School board members and student ambassadors decided the change starts with a student-centered philosophy. Several acknowledged that the district has struggled with a negative perception among families outside the district; changing that is one of the plan's major goals.
Audrey Smith-Phillips, a newly appointed student ambassador from MacArthur High School, said she is grateful for her experience at DPS, despite negative comments she hears from others outside of the school district.
"Sometimes people will ask me 'are you safe in DPS?' or 'what are you learning over there,"' she said, "and I just say I'm learning the same thing your kids are learning and I'm also learning how to be a good, decent person."
Superintendent Paul Fregeau said the five-year strategic plan includes a number of steps to deal with the problem. Part of the plan involves a schedule of facility improvements over the next few years that would take the number of buildings from 22 to 17 and ensure that all have air conditioning. Officials in the past have estimated the plan at $55 million, but school board members asked Fregeau on Tuesday for a more detailed breakdown of the budget.
"The strategic plan is a good step in the right direction but we have a lot to do," Fregeau said Thursday. "We are good at serving the adults in our district and they are important, but we need to make sure we are taking care of our students and putting them first."
The board members split themselves up into four groups each with a student ambassador. The teams discussed what they thought of when they heard "destination district" and highlighted common themes. Many of the teams had similar points such as offering more opportunities for fine arts in all of the district facilities, offering more gifted and unique programming, using local vendors especially those who are parents of DPS students, and having a highly engaged staff.
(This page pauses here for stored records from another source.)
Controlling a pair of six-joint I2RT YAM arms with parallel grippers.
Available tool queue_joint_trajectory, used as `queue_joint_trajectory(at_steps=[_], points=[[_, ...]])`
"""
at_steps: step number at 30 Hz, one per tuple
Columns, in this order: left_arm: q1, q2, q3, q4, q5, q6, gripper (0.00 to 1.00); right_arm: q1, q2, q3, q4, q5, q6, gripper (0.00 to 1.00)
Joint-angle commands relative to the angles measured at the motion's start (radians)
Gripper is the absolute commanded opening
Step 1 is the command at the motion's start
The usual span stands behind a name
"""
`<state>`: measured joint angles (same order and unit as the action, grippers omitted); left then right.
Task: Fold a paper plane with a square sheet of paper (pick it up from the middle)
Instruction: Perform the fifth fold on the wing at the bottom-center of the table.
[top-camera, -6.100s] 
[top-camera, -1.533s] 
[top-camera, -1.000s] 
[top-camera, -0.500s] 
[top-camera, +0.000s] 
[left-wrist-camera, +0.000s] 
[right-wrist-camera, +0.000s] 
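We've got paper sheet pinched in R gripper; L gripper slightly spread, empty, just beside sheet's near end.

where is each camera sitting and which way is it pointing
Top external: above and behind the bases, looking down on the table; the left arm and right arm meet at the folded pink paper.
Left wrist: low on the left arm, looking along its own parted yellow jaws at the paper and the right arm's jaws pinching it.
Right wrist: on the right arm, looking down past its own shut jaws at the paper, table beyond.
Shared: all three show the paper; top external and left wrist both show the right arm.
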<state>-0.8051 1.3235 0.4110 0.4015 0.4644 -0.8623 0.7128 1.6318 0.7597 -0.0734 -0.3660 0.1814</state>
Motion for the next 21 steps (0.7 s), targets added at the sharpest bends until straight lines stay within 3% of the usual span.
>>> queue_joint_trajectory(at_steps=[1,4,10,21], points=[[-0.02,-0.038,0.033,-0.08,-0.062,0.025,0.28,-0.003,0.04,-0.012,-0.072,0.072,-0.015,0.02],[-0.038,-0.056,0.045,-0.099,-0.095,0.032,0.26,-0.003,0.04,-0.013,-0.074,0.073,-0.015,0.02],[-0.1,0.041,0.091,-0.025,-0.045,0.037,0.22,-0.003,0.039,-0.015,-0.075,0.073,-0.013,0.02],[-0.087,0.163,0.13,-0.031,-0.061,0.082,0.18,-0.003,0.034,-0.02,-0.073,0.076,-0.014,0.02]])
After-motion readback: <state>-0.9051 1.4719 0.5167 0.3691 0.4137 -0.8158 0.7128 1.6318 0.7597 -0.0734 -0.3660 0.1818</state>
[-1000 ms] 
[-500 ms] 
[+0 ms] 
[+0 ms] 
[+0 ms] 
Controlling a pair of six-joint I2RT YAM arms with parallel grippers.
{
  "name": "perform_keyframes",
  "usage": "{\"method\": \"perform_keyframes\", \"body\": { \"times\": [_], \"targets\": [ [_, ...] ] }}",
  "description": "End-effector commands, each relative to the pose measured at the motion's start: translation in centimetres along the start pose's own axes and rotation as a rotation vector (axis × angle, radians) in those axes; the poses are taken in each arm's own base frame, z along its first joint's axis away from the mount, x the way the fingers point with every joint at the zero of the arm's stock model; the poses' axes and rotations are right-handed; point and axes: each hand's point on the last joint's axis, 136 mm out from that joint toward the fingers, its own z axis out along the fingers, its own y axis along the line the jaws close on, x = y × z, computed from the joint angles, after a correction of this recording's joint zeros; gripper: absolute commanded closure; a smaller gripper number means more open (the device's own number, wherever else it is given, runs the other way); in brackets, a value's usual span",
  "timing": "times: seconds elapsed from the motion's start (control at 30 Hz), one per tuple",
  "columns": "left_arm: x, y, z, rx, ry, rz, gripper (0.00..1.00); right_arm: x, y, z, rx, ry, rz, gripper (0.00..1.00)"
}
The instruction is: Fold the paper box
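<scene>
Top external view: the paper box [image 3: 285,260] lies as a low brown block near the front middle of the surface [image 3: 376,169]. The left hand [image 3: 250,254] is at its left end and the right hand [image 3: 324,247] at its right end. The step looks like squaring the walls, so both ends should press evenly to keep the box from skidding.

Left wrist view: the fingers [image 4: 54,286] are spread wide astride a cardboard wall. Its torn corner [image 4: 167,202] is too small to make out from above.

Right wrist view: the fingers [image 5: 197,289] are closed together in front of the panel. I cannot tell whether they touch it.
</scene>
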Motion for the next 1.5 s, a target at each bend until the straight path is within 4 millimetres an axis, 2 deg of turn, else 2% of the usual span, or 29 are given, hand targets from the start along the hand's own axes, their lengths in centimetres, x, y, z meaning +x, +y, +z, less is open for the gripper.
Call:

Another common theme among the groups was the aspect of diversity.
"We need balanced diversity so not just race, gender and things of that nature but also income levels," said school board President Beth Nolan. "We need a balance of high- and low-income students in our schools."
Smith-Phillips said she sees a divide between high-income, advanced-placement students and low-income, non-advanced-placement students.
"I think our schools are diverse, but we need to look at all levels of diversity, and that includes what we see in the AP classes," Smith-Phillips said.
The board approved in May a partnership, funded by a $130,400 grant from the Community Foundation of Macon County, with the nonprofit Equal Opportunity Schools with the goal of increasing how many low-income students and students of color successfully complete advanced placement classes at Eisenhower and MacArthur high schools.
"We are not there yet but when I think about what success looks like, it is people moving to Decatur to be in these fantastic schools," Nolan said.
Editor's note: This article has been updated with corrected school information for Audrey Smith-Phillips.